◆ Task statement
Which of the lines in the listing that follows hold "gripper"? Pull each one out.

◆ ◆ ◆ ◆

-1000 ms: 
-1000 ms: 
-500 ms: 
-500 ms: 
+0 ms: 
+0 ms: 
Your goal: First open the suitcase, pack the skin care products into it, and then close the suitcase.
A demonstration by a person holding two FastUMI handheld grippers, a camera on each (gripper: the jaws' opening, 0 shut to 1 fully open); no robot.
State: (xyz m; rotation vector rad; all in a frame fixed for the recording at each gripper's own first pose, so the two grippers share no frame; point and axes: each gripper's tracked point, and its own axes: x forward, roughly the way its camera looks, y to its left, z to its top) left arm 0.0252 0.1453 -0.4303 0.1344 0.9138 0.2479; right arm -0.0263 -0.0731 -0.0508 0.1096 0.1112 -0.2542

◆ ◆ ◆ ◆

◆ Solution to the problem
A demonstration by a person holding two FastUMI handheld grippers, a camera on each (gripper: the jaws' opening, 0 shut to 1 fully open); no robot.
State: (xyz m; rotation vector rad; all in a frame fixed for the recording at each gripper's own first pose, so the two grippers share no frame; point and axes: each gripper's tracked point, and its own axes: x forward, roughly the way its camera looks, y to its left, z to its top) left arm 0.0252 0.1453 -0.4303 0.1344 0.9138 0.2479; right arm -0.0263 -0.0731 -0.0508 0.1096 0.1112 -0.2542

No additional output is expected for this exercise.